▶ What to work on:
Give all of the data below again exactly, and drop the images.

──────── Raw data

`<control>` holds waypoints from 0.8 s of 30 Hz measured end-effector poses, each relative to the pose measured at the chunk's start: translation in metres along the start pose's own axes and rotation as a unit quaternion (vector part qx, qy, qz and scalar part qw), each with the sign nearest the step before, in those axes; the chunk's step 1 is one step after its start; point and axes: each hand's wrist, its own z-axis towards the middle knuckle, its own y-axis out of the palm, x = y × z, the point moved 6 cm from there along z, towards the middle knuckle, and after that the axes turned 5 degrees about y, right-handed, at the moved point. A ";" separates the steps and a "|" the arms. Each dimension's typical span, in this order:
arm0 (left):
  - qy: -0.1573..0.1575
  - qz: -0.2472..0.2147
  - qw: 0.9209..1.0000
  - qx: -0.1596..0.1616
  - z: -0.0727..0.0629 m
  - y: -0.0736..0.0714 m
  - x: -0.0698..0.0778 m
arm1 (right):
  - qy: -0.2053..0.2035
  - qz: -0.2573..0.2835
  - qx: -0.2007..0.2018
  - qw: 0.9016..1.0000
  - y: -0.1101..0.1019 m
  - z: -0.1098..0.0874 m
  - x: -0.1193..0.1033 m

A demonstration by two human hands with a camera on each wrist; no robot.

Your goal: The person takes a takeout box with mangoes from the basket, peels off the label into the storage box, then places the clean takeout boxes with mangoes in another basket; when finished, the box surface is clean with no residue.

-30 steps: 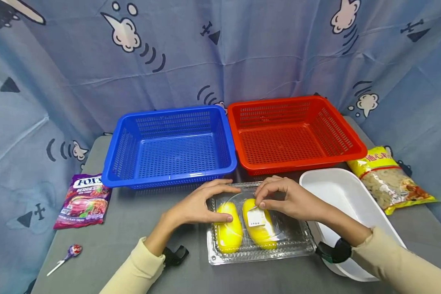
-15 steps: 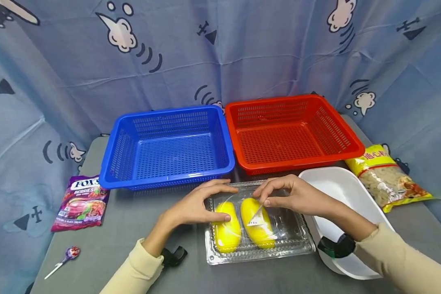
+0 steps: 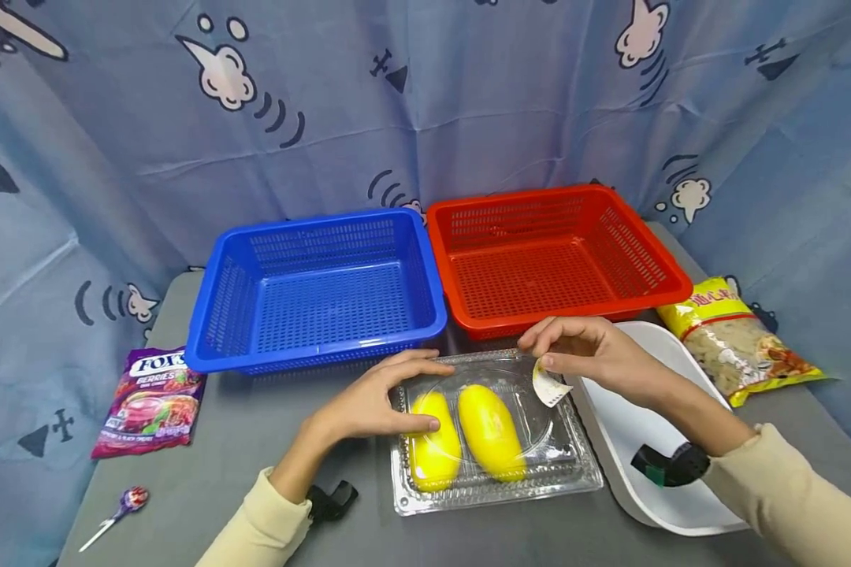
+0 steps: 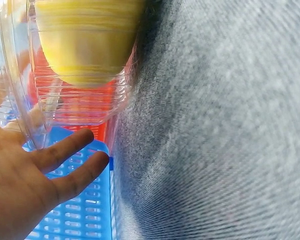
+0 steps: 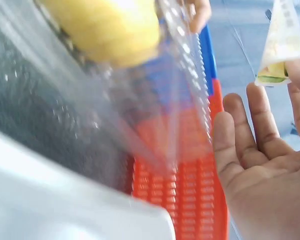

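Observation:
A clear plastic clamshell container [image 3: 556, 468] lies on the table with two yellow, mango-like fruits, a left one [image 3: 434, 449] and a right one [image 3: 492, 433], inside. My left hand [image 3: 372, 398] rests at its left side, thumb over the lid and fingers along the far left corner. Spread, straight fingers [image 4: 75, 172] show beside the container wall in the left wrist view. Above the container's far right part, my right hand [image 3: 606, 362] pinches a white paper label [image 3: 549, 386] between thumb and forefinger. The label curls and hangs off the lid; its other fingers are extended in the right wrist view.
Behind the container stand a blue basket [image 3: 326, 352] and a red basket [image 3: 560, 313]. A white bin [image 3: 645, 449] is under the right forearm, near a yellow pasta bag [image 3: 737, 342]. Left lie a purple candy bag [image 3: 149, 405] and a lollipop [image 3: 133, 498].
The label, earlier stuck over the right fruit, has peeled up off the lid. My right hand has moved up and to the right with it; my left hand stays at the container's side.

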 end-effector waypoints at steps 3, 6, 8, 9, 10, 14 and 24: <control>0.003 0.001 1.000 -0.001 0.000 0.000 0.000 | -0.017 0.000 0.029 0.999 -0.013 -0.007 0.000; 0.005 0.004 1.000 0.001 0.000 0.001 0.000 | -0.017 -0.002 0.070 0.997 -0.030 -0.014 0.004; 0.006 0.004 1.000 0.002 0.000 0.001 0.000 | -0.004 -0.023 0.103 0.994 -0.041 -0.020 0.010; 0.005 0.004 1.000 0.003 0.000 0.000 0.000 | 0.006 -0.036 0.120 0.992 -0.046 -0.024 0.014; 0.005 0.004 1.000 0.004 0.000 0.000 0.000 | 0.019 -0.052 0.137 0.989 -0.052 -0.027 0.017; 0.006 0.007 1.000 0.005 0.000 0.001 0.000 | 0.084 -0.134 0.184 0.970 -0.067 -0.040 0.035; 0.003 0.001 1.000 0.001 0.000 0.001 0.000 | 0.144 -0.179 0.204 0.952 -0.075 -0.053 0.076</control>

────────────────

▶ Solution for this task:
`<control>` holds waypoints from 0.8 s of 30 Hz measured end-effector poses, each relative to the pose measured at the chunk's start: translation in metres along the start pose's own axes and rotation as a unit quaternion (vector part qx, qy, qz and scalar part qw), each with the sign nearest the step before, in those axes; the chunk's step 1 is one step after its start; point and axes: each hand's wrist, its own z-axis towards the middle knuckle, its own y-axis out of the palm, x = y × z, the point moved 6 cm from there along z, towards the middle knuckle, and after that the axes turned 5 degrees about y, right-handed, at the moved point. A ";" separates the steps and a "|" the arms. Each dimension's typical span, in this order:
arm0 (left):
  - qy: -0.1573..0.1575
  - qz: -0.2472..0.2147
  - qw: 0.9209..1.0000
  - qx: -0.1596..0.1616
  - z: -0.0727..0.0629 m
  - y: -0.0736..0.0714 m
  - x: -0.0698..0.0778 m
arm1 (right):
  - qy: -0.2053..0.2035
  - qz: -0.2573..0.2835
  - qx: -0.2007..0.2018
  - qw: 0.9016..1.0000
  - y: -0.1101..0.1019 m
  - z: -0.1098..0.0874 m
  - x: -0.1193..0.1033 m

A demonstration by two human hands with a camera on each wrist; no robot.

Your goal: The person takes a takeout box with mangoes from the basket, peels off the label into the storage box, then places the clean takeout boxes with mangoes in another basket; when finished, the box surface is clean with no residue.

-30 steps: 
-15 steps: 
+0 steps: 
+0 steps: 
+0 steps: 

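Observation:
A clear plastic clamshell container [image 3: 556, 468] lies on the table with two yellow, mango-like fruits, a left one [image 3: 434, 449] and a right one [image 3: 492, 433], inside. My left hand [image 3: 372, 398] rests at its left side, thumb over the lid and fingers along the far left corner. Spread, straight fingers [image 4: 75, 172] show beside the container wall in the left wrist view. Above the container's far right part, my right hand [image 3: 606, 362] pinches a white paper label [image 3: 549, 386] between thumb and forefinger. The label curls and hangs off the lid; its other fingers are extended in the right wrist view.
Behind the container stand a blue basket [image 3: 326, 352] and a red basket [image 3: 560, 313]. A white bin [image 3: 645, 449] is under the right forearm, near a yellow pasta bag [image 3: 737, 342]. Left lie a purple candy bag [image 3: 149, 405] and a lollipop [image 3: 133, 498].
The label, earlier stuck over the right fruit, has peeled up off the lid. My right hand has moved up and to the right with it; my left hand stays at the container's side.
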
 end-effector waypoints at steps 3, 6, 8, 9, 10, 14 and 24: <control>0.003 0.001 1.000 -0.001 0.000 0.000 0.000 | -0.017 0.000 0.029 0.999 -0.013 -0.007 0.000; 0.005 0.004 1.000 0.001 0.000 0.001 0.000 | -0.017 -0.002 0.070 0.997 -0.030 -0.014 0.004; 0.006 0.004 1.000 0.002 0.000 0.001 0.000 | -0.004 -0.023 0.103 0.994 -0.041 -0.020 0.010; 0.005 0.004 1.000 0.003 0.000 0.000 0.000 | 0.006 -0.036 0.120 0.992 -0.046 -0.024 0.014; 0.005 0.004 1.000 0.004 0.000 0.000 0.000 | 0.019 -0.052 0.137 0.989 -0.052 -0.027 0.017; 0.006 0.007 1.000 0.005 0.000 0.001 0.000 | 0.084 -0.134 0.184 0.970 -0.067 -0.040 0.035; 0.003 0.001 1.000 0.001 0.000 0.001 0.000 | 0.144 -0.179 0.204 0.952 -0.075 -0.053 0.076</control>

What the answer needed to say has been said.